Буфер для лизиса используются в этой процедуре не содержит мочевину, что очень важно для растворения, чтобы извлечь как водные (цитозольные) белков и меньше растворимого протEins, в том числе некоторых мембранных белков ^17. Но, во время подготовки проб для первого размерности изоэлектрофокусировки (шаг 3 этого протокола), образцы ресуспендировали в регидратации буфер, который содержит мочевину. Другие протеомные методы также включать подобную обработку ^26. Перед выполнением с стадии регидратации, кажется, что удаление мешающих материалов или низкомолекулярных примесей имеет решающее значение за большой размер, мы рекомендуем использовать 2-D очистка Kit в каждом белковых образцов, как результаты улучшились. Ранее загрузки образцов для разделения фокусировки первого измерение изоэлектрической, убедитесь, что подготовленные полосы промокательной бумаги нужного размера из держателей полосы, как это проблематично, чтобы сократить правильный размер в асептической моды на месте (для шага 3.4 это протокол).

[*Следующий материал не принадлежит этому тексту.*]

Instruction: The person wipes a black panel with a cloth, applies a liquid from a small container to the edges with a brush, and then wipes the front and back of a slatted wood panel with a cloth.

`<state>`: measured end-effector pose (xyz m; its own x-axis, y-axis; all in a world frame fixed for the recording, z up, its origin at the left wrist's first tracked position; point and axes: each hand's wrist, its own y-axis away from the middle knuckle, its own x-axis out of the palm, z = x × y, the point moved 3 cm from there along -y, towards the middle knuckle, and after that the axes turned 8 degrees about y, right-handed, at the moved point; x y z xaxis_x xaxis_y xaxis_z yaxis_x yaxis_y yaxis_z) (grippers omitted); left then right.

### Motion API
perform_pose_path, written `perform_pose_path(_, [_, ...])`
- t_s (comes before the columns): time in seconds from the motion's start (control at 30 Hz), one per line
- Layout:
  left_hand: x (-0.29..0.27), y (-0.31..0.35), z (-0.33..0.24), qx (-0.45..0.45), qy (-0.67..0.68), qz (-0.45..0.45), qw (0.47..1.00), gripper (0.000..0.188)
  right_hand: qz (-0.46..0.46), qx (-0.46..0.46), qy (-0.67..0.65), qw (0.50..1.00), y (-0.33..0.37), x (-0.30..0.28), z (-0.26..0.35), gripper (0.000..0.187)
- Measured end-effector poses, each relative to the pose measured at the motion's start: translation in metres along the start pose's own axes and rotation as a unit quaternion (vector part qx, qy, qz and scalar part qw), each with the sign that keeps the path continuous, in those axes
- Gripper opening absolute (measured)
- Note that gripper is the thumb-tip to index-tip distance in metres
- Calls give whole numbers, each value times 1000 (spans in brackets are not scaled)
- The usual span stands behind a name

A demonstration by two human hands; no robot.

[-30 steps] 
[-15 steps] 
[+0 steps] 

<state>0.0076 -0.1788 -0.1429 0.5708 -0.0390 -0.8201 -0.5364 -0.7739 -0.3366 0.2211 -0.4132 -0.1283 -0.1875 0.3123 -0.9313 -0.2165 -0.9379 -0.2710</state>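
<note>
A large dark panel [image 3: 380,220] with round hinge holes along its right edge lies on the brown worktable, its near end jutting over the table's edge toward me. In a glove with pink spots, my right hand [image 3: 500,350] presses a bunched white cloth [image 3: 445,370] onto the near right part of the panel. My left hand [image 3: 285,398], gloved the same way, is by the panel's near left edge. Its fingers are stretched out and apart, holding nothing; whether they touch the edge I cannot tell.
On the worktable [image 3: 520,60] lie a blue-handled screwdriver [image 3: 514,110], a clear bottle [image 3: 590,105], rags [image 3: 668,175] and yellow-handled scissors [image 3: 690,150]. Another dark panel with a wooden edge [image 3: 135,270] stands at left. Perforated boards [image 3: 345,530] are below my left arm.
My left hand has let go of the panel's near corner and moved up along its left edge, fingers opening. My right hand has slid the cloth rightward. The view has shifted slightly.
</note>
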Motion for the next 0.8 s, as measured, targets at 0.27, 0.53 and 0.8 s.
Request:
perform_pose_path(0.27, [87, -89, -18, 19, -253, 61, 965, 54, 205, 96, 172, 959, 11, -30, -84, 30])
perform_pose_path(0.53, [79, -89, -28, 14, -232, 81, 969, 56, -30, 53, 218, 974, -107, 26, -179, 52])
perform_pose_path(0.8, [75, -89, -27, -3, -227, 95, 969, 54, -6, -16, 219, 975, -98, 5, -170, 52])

Перед запуском гель-электрофореза в SDS-полиакриламидном 2-D, необходимо обеспечить, чтобы доля гель подходит ожидаемые размеры интереса (120,5% процент гель может решить белок в диапазоне 14-100 кДа). После электрофореза гель второе измерение будет завершено, визуализация белков может быть достигнуто путем Кумасси синим или окрашиванием серебром, последний окрашивание является более чувствительным с пределом обнаружения составляет всего лишь 0,1 нг / белок / ²⁰ месте. Белковые пятна визуализированы с окрашиванием серебром пригодны для дальнейшего анализа методом масс-спектрометрии. Однако, важно отметить, что раствор серебра пятно не должны содержать глутаральдегид, так как это агент сшивки с белками, поэтому он не совместим с последующим анализом масс-спектрометрии ^20. Кроме того, для выявления и количественной разному экспрессируются белки, другой подход гель на основе, например, двумерной-разница в гель-электрофореза (2D-ПГЛП) совместно с автоматизированного программного обеспечения могут быть использованы. Этот подход использует различные флуоресцентные метки (например, 2 Сая 3, 5 и), которые используются для образцов этикеток и универсального внутреннего стандарта пр.восходят второй аспект электрофореза преодоления, в некоторой степени, недостатки вариации и воспроизводимости 2-D электрофореза ^27. Кроме того, гели могут быть окрашены после второго измерения с SyproRuby, что металлоорганическое рутений хелат предназначен для пятно протеомических приложений. Он может обнаружить белковые пятна с подобной чувствительностью к этому окрашиванием серебром, но с большей чувствительностью, чем Кумасси синим. После окрашивания гели могут сфотографироваться с лазерным сканером или трансиллюминаторе ^28.

В заключение, это видео описывает бактериальную процедуры экстракции белка целой клетки и 2-D метод гель-электрофореза, которая может позволить изучение глобальных изменений в протеома в видов Burkholderia.

Авторы заявляют, что они не имеют конкурирующие финансовые интересы.

Эта работа была поддержана студенчества из Университета Британской Колумбии (к BV) и грантов от муковисцидоза Канада и Канадского института исследований в области здравоохранения (ДПС). Мы благодарим Жаклин Chung для первоначальной подготовки протоколов.